John Brumby has shown little remorse for the kind of planet he and his government are leaving behind to future generations. Since the departure of Steve Bracks, Brumby has been hell-bent on stepping up the efforts to strip the state of any and all natural resources. In the past few weeks Brumby has come out well and truly behind the heavy polluting industries. Unsurprisingly he has been particularly backing the brown coal out of the Latrobe Valley; continuing his rhetoric about geosequestration (carbon capture & storage), including advocating further compensation measures for heaving polluting industries and more investment in so-called “clean coal” technologies.

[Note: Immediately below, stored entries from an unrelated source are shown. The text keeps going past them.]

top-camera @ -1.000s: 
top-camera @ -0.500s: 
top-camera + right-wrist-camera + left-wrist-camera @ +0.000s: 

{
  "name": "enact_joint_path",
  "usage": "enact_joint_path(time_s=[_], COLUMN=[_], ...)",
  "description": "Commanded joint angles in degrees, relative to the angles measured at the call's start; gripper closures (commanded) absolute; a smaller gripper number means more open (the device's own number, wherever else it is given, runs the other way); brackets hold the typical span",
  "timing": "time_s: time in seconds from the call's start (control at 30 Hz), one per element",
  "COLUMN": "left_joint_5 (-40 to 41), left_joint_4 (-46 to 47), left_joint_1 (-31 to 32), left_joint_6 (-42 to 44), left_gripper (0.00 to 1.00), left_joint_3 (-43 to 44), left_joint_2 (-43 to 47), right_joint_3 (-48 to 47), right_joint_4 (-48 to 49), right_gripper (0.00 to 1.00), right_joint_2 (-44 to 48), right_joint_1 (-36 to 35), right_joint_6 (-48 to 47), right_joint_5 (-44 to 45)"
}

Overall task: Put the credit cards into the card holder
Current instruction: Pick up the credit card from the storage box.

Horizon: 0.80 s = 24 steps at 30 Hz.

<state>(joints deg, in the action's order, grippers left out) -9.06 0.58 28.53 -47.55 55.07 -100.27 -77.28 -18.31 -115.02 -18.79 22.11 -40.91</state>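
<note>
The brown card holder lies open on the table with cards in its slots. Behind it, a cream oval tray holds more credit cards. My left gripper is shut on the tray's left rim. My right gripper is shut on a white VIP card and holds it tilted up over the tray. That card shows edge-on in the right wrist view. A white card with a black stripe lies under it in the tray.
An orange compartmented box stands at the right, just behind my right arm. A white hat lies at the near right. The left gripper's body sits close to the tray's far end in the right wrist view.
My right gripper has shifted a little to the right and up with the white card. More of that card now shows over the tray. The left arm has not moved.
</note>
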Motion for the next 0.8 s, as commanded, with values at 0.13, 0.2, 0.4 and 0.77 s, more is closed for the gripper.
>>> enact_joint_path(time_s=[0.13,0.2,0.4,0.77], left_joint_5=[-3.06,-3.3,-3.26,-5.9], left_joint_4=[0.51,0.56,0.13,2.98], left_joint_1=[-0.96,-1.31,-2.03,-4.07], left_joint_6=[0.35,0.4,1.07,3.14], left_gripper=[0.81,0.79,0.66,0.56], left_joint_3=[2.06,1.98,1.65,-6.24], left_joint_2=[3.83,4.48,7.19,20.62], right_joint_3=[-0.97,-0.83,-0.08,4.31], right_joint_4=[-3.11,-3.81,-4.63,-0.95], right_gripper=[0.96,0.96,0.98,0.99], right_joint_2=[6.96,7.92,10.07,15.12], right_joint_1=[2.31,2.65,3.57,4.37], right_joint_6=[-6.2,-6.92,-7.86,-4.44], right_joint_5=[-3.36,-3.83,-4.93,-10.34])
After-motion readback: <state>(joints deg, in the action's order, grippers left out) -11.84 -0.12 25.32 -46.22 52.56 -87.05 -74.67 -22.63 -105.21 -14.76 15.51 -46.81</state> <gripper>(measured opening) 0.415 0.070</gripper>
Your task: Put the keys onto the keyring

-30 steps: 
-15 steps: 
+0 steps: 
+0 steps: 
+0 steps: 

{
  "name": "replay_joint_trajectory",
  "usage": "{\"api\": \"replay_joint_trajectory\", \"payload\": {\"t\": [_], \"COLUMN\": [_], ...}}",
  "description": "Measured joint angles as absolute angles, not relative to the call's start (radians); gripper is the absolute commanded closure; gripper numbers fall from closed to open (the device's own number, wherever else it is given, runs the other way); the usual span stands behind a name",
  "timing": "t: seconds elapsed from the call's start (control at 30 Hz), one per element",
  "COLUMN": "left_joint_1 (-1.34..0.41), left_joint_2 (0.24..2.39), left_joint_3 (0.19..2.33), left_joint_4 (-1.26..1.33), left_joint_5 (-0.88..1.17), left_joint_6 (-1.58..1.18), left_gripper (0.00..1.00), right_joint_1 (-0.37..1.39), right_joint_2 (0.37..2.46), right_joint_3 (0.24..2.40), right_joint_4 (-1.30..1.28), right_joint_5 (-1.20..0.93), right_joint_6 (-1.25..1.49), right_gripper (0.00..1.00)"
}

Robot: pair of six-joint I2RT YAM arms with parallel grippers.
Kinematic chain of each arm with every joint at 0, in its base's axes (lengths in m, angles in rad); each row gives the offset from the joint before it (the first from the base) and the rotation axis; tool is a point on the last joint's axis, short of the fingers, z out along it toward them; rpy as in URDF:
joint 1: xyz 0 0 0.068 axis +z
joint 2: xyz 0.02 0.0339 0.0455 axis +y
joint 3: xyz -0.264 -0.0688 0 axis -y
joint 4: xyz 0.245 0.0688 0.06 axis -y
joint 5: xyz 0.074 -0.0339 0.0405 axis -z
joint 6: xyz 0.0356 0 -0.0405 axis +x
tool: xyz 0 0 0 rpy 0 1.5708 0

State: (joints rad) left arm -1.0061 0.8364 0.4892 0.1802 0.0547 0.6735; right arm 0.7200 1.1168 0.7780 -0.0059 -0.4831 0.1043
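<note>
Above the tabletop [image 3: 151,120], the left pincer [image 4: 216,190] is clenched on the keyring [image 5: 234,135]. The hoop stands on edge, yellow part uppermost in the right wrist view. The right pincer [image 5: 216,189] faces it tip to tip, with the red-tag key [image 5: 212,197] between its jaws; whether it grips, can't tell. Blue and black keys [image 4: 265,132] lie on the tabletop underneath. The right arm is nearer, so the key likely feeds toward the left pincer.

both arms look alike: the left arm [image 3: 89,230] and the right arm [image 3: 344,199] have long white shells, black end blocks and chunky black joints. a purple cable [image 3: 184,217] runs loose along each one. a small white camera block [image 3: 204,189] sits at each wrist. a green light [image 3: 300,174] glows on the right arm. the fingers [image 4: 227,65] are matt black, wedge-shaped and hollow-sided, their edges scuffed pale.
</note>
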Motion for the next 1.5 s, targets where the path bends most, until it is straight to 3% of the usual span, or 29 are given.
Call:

And Brumby essentially has to with his government’s policies on water (the government still hasn’t instituted level 4 water restrictions in Melbourne despite the dams being very low and a very hot summer expected) and the government’s insistence on building a desalination plant. Oh and we can’t forget the government’s continuing deforestation policies for native and old growth forests, including the forests that provide our water catchments. Plus there is the strong efforts to increase international shipping to Melbourne with the dredging of Port Phillip Bay.
Remarkably, the Victorian Government, Brumby, Hulls and any other senior cabinet minister remain starkly unmoved by the type of policies they are pursuing while attempting to convince voters they’re serious about action on climate change. The only serious action on climate change the Victorian Government is taking is to help accelerate climate change impacts. There has been little investment in renewable energy or research in associated industries; including failing to support the training transition for clean energy jobs – yep they’re increasing fees for TAFEs, the traditional training for most people that will be in and associated with clean energy jobs.
The government believes that it can continue to use the Mildura solar energy plant as its centre-piece on tackling climate change. The only problem is, it’s the only thing the Brumby Labor government has to talk up its environmental credibility. And with that the Labor machine will find it hard pressed to run on environmental sustainability or climate change in next year’s state election.